> **Requirement**
In the entries below, find the line with "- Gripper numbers" and the line with "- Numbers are". Return those two lines and all lines between them, exactly.

[Collected data entries]
○ ○ ○

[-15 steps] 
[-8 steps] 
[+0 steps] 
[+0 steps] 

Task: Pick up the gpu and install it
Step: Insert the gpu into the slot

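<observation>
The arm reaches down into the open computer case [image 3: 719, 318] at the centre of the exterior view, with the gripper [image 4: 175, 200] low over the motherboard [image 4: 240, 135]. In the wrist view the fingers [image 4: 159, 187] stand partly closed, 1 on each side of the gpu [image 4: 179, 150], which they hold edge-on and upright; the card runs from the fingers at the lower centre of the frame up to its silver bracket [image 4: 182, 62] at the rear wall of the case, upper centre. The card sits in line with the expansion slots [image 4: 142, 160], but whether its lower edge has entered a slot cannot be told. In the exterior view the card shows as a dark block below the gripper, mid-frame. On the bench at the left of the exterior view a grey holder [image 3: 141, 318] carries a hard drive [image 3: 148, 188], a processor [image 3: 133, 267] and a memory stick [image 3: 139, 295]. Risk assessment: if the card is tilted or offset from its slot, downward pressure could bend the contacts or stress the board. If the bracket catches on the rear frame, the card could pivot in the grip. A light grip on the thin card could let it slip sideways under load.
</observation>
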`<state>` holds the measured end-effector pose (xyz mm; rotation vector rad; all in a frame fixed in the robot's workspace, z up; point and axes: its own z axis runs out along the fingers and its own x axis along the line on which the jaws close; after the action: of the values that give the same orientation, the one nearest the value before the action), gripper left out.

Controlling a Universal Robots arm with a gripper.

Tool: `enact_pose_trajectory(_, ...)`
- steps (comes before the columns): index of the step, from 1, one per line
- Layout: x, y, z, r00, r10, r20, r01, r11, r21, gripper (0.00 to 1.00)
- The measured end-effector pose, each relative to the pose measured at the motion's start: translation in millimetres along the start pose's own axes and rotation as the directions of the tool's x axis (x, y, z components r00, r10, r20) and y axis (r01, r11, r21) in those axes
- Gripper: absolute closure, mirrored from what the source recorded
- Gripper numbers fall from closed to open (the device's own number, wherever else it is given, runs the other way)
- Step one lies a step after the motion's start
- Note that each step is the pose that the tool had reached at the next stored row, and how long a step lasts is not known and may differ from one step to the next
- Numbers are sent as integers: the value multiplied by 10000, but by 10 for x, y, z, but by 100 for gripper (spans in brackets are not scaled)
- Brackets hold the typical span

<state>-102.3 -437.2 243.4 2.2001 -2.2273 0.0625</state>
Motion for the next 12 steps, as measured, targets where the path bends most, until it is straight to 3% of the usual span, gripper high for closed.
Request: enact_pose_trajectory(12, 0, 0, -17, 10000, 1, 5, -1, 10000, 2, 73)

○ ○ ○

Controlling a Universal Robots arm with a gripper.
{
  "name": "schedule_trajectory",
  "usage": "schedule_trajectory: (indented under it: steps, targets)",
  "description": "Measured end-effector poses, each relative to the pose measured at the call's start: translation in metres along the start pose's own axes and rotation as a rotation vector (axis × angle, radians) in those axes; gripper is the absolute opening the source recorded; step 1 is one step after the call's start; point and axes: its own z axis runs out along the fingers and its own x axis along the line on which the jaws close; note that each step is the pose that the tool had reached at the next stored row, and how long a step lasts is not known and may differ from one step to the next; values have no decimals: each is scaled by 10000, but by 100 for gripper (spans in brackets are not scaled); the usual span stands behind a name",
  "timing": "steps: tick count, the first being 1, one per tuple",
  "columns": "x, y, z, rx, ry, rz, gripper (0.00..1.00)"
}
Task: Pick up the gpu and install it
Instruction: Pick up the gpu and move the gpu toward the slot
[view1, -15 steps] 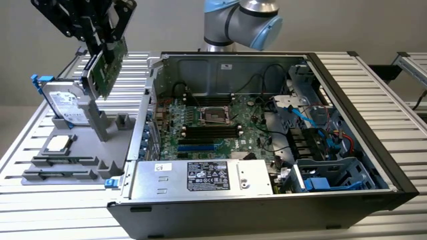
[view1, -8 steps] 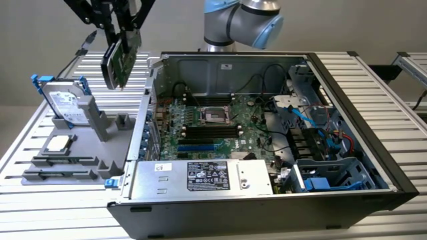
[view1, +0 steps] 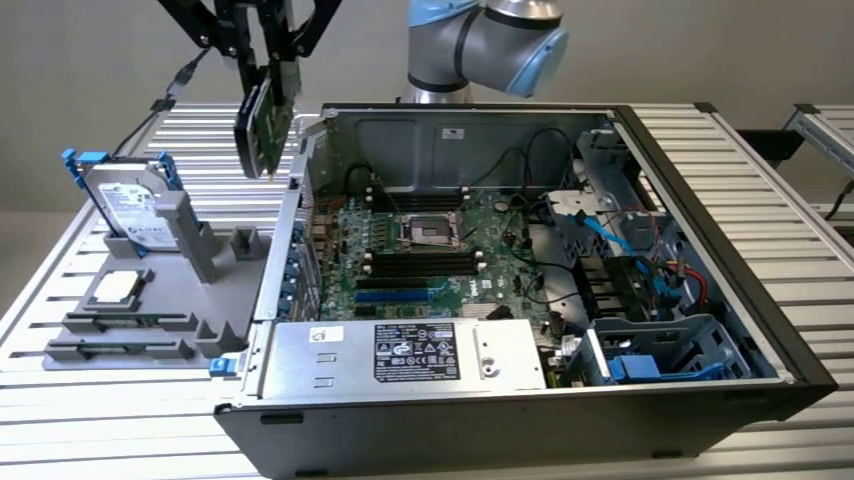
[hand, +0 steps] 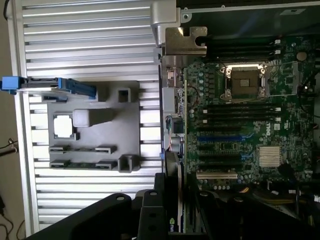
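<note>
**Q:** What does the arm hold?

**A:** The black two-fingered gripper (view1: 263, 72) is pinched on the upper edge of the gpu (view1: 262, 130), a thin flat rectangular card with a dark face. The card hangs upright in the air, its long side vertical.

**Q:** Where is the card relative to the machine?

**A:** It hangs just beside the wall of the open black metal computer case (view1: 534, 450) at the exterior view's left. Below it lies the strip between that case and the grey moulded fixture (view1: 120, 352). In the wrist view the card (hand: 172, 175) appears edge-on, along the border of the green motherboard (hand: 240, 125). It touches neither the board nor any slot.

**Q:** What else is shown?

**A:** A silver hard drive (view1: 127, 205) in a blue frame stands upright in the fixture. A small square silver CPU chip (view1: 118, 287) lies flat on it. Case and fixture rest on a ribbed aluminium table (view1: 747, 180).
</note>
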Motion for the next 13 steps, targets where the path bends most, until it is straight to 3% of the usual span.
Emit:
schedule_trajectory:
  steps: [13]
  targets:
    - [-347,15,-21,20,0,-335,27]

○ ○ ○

> **Task result**
- Gripper numbers fall from closed to open (the device's own number, wherever else it is given, runs the other way)
- Step one lies a step after the motion's start
- Note that each step is the pose that the tool had reached at the next stored row, and how long a step lasts is not known and may differ from one step to the next
- Numbers are sent as integers: the value multiplied by 10000, but by 10 for x, y, z, but by 100 for gripper (spans in brackets are not scaled)

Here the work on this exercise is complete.